__Exercise requirements__. Below are the entries. Transcribe exactly the lines from the one with "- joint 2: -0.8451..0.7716" through the one with "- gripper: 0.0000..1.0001", ends included, and leave out all others.

__Source data__.

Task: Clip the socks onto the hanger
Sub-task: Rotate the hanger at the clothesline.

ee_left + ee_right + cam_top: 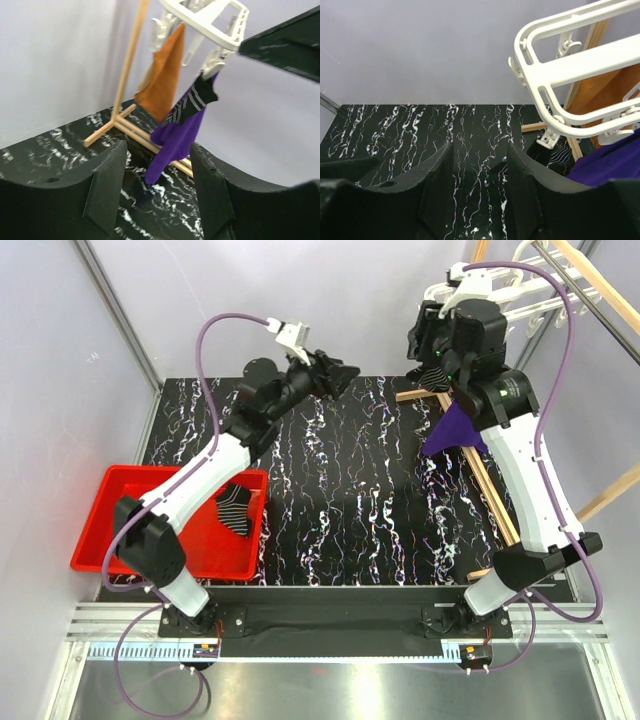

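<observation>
table (340,490) of black marbled top spreads under both my arms, with the wooden rack (497,508) standing along its right side and a red bin (100,530) at its near left corner. a purple cloth (177,137) and an orange cloth (162,80) hang below the white hanger (570,65), which sits high at the far right.

my right gripper (480,150) is raised at the far right, fingers spread apart with nothing between them. the hanger's frame is just beside it, above and to the right of my fingertips, not touching.

my left gripper (157,147) is lifted over the far middle of the table and faces right, also wide open and empty. beyond it, apart from my fingers, the clipped sock (192,102) dangles from a corner clip of the hanger in front of the purple cloth.

the loose sock (238,508) lies in the red bin by its right wall, well apart from both grippers.
</observation>
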You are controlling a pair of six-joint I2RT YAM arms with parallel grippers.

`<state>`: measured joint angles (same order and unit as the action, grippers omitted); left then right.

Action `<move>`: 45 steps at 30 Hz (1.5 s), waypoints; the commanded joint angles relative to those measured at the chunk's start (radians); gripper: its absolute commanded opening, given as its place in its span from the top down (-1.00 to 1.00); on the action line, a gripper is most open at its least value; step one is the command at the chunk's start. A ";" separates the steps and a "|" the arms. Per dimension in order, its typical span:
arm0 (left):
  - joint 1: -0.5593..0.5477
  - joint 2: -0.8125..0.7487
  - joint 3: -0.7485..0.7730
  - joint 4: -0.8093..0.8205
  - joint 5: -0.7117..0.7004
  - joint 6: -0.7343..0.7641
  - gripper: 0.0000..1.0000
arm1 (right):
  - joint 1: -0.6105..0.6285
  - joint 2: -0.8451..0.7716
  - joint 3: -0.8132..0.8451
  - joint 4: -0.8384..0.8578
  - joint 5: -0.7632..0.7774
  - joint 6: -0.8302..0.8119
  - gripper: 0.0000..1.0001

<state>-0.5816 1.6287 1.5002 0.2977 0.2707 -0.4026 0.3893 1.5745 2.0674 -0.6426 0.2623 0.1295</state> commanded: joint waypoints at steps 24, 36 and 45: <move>0.193 -0.222 -0.143 0.020 0.027 0.027 -0.20 | 0.146 0.414 0.290 0.253 0.678 -0.240 -0.47; 0.220 -0.222 -0.155 0.043 0.055 -0.004 -0.20 | 0.141 0.435 0.252 0.494 0.752 -0.438 -0.65; 0.226 -0.224 -0.159 0.052 0.064 -0.012 -0.21 | 0.126 0.441 0.244 0.443 0.741 -0.337 -0.48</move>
<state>-0.3664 1.4178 1.3476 0.2871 0.3077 -0.4053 0.5243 2.0338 2.3032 -0.2241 0.9771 -0.2592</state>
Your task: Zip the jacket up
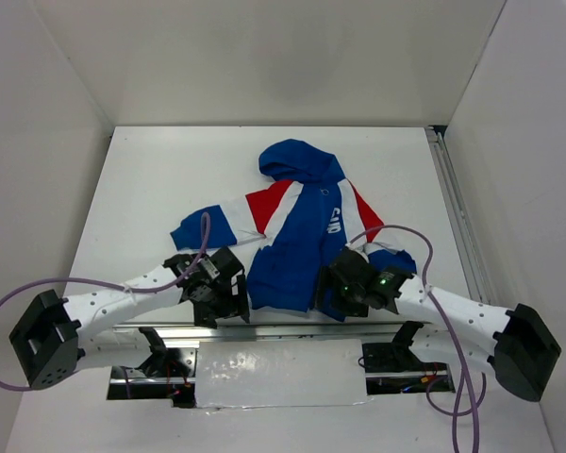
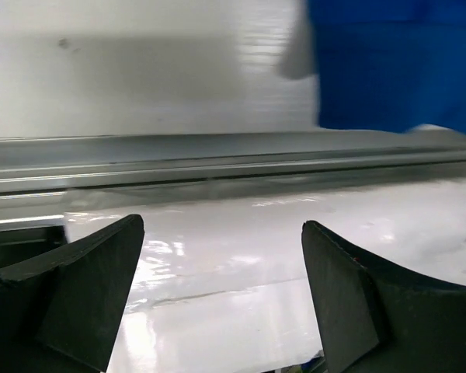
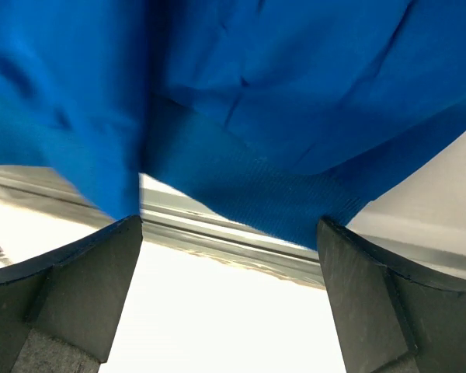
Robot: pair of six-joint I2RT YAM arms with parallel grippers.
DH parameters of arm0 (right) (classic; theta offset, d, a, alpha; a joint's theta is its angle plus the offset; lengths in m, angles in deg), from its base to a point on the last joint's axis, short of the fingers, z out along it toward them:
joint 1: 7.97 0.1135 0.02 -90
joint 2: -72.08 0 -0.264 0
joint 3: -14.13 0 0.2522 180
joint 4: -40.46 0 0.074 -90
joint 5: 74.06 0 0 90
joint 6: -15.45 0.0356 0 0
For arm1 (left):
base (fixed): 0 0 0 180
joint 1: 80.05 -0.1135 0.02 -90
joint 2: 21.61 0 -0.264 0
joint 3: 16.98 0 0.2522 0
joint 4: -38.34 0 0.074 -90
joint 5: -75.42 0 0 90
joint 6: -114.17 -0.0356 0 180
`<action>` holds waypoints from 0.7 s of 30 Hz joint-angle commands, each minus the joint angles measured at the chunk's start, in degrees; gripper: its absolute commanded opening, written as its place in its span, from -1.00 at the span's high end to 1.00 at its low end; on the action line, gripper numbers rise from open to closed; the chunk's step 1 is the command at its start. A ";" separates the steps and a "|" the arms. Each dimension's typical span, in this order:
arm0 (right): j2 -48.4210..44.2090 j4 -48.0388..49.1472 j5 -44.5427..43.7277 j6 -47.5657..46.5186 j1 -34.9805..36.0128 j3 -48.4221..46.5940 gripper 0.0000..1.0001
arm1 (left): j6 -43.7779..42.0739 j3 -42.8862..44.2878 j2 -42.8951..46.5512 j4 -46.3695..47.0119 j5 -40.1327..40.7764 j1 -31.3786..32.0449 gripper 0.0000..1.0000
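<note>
The jacket [image 1: 297, 236] lies spread on the surface [image 1: 151, 179], hood toward the far edge, hem right at the near edge by the metal rail [image 2: 217, 159]. Left fingers [image 2: 85, 287] gape wide, holding nothing, beside the hem's left corner. Right fingers [image 3: 70, 295] wide too, empty, blue hem just beyond their tips.

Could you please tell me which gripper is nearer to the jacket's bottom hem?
Right. The right gripper is at the jacket's hem; the left gripper sits off to the side, clear of it.
</note>
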 commanded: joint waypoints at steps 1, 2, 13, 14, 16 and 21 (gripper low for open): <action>2.94 0.98 0.65 2.00 2.32 -1.22 -0.98 | 1.84 -1.41 -0.69 0.66 1.05 1.21 -0.90; 4.08 0.89 0.13 2.62 2.50 -1.22 -0.98 | 1.21 -0.89 -1.04 3.11 1.05 1.39 -0.90; -2.58 -7.64 -4.72 6.32 -1.44 -0.87 -0.95 | -5.91 7.36 -12.10 9.02 5.96 5.43 -0.95; -2.94 -7.38 -3.76 5.97 -2.15 -0.35 -0.93 | -6.09 7.98 -13.25 8.94 6.41 5.43 -0.94; -3.47 -6.15 -1.38 5.18 -4.17 1.41 -0.92 | -5.82 9.47 -16.06 8.50 7.64 5.43 -0.91; -1.46 -1.93 1.17 3.51 -7.24 3.26 -0.91 | -7.67 11.68 -20.90 10.34 8.87 5.00 -0.69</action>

__Your solution__.
  - joint 2: -0.8451..0.7716
  - joint 3: -0.8132..0.8451
  - joint 4: -0.8384..0.8578
  - joint 5: -0.7632..0.7774
  - joint 6: -0.8302..0.8119
  - gripper: 0.0000..1.0001

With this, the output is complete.